It will be alright
Pangloss was always one of my favourite literary characters, his capacity to find the silver lining in every cloud was in inverse proportion to my own capacity to find a cloud to encompass every trace of silver.
“Well, my dear Pangloss,” said Candide to him, “when You were hanged, dissected, whipped, and tugging at the oar, did you continue to think that everything in this world happens for the best?”
“I have always abided by my first opinion,” answered Pangloss; “for, after all, I am a philosopher, and it would not become me to retract my sentiments . . .
. . . There is a concatenation of all events in the best of possible worlds; for, in short, had you not been kicked out of a fine castle for the love of Miss Cunegund; had you not been put into the Inquisition; had you not travelled over America on foot; had you not run the Baron through the body; and had you not lost all your sheep, which you brought from the good country of El Dorado, you would not have been here to eat preserved citrons and pistachio nuts.”
“Excellently observed,” answered Candide; “but let us cultivate our garden.
Voltaire’s Candide is as old as Arthur Guinness’s stout, both of them appearing in 1759. Candide is an hilarious read; absurd, fantastic, surreal, it is about the triumph of optimism.

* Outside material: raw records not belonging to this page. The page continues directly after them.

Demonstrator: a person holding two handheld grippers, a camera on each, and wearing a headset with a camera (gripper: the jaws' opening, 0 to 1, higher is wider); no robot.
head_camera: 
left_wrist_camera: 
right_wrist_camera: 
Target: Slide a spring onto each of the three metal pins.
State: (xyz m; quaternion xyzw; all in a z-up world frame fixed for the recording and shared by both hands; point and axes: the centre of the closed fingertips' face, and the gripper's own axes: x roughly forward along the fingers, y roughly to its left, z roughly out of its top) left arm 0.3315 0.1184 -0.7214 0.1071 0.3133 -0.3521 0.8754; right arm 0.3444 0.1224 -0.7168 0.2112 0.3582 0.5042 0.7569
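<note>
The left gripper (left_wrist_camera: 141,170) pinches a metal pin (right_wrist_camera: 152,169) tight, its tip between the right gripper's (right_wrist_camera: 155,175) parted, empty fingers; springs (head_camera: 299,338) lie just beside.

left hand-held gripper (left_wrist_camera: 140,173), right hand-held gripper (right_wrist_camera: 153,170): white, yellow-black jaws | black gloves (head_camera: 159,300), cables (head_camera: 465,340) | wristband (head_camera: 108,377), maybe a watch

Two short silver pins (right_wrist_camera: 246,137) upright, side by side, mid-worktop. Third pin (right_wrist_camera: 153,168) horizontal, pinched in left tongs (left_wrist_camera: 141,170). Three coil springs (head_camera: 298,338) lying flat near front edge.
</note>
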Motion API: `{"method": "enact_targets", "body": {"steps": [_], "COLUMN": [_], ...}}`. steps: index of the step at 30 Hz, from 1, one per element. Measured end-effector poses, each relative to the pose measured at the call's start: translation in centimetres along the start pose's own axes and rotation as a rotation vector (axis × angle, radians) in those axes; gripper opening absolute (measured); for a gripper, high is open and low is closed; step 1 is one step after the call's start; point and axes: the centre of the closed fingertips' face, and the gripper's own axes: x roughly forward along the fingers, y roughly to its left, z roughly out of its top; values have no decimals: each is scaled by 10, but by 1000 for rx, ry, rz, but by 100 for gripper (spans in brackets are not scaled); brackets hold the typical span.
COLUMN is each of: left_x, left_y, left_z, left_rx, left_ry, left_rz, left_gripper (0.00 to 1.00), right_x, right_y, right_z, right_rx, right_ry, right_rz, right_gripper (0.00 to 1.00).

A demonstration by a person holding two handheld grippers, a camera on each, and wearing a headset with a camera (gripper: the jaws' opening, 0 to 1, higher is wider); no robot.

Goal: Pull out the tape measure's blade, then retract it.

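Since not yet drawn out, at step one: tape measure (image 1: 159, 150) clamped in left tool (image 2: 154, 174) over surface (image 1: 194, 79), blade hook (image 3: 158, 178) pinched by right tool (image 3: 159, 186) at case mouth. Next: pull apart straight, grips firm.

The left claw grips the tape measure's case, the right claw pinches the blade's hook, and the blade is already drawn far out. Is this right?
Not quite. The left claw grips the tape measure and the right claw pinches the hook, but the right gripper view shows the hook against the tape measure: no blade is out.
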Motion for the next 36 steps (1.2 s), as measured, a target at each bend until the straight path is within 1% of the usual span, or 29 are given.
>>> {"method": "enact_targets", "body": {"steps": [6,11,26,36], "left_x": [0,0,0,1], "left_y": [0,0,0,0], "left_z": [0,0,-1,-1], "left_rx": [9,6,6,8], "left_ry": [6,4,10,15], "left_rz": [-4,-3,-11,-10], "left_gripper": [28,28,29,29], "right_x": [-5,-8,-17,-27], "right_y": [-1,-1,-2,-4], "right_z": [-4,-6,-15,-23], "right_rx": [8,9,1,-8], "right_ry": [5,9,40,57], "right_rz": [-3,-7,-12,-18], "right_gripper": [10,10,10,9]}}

No matter what fate befalls Pangloss, he will not forsake his belief that all will turn out for the best. In Rosencrantz and Guildernstern are Dead, Tom Stoppard’s character the Player suggests an alternative view of drama, and of life in general, “Generally speaking, things have gone about as far as they can possibly go when things have got about as bad as they reasonably get”. Things can only get better in the view of Pangloss; things can only get worse according to the Player.
Perhaps Christian faith has to acknowledge both perspectives. There must be an appreciation of the reality of the world, but there must be an even greater appreciation of the reality of the resurrection, that most radical of hopes. Saint Paul is the first to acknowledge the darkness of the world, but asserts, “we know that all things work together for good to them that love God”.
Faith seems an optimism as absurd as that of Pangloss, but it gives a view of the world where things are not so gloomy. It is Christian belief that no matter what happens, things will – unexpectedly – turn out all right in the end.